** ASSIGNMENT **
For this exercise, copy out each line of the material below that includes "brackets".

━━━━

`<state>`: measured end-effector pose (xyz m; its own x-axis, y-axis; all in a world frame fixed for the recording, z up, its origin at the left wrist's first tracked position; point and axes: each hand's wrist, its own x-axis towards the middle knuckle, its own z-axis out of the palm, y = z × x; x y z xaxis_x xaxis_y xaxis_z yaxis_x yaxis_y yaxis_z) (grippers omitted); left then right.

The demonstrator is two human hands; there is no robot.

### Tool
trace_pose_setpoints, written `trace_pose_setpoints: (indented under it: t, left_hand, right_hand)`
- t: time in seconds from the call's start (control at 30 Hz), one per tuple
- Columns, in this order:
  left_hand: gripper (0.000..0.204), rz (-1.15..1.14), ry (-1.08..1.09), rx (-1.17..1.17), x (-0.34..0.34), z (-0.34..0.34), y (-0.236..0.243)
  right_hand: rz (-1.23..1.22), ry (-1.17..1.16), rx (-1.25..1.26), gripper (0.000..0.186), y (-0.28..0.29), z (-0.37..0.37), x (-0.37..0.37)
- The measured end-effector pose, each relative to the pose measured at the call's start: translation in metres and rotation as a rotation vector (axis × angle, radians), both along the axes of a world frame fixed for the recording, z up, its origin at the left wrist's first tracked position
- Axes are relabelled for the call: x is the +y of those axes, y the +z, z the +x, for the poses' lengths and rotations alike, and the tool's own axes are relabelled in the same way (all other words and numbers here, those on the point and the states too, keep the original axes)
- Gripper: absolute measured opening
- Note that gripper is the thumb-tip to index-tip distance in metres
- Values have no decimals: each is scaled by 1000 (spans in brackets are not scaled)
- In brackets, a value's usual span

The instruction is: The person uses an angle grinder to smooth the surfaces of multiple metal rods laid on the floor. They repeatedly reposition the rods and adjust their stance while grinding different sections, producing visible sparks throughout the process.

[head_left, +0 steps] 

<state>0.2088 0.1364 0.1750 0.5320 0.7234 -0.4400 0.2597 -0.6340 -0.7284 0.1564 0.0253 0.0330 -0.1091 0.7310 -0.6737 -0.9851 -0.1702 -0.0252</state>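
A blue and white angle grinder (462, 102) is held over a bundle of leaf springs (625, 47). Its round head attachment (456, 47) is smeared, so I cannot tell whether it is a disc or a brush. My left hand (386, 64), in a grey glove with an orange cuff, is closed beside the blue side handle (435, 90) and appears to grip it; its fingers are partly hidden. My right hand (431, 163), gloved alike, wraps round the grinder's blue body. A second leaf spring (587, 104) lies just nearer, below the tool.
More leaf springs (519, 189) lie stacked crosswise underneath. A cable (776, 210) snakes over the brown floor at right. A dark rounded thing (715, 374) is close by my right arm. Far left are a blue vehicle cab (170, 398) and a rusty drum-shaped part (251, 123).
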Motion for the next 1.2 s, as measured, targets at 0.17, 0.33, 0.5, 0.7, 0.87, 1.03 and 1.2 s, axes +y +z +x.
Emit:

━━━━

** ANSWER FOR THIS EXERCISE **
- Values have no decimals: each is scaled by 1000 (spans in brackets are not scaled)
- In brackets, a value's usual span

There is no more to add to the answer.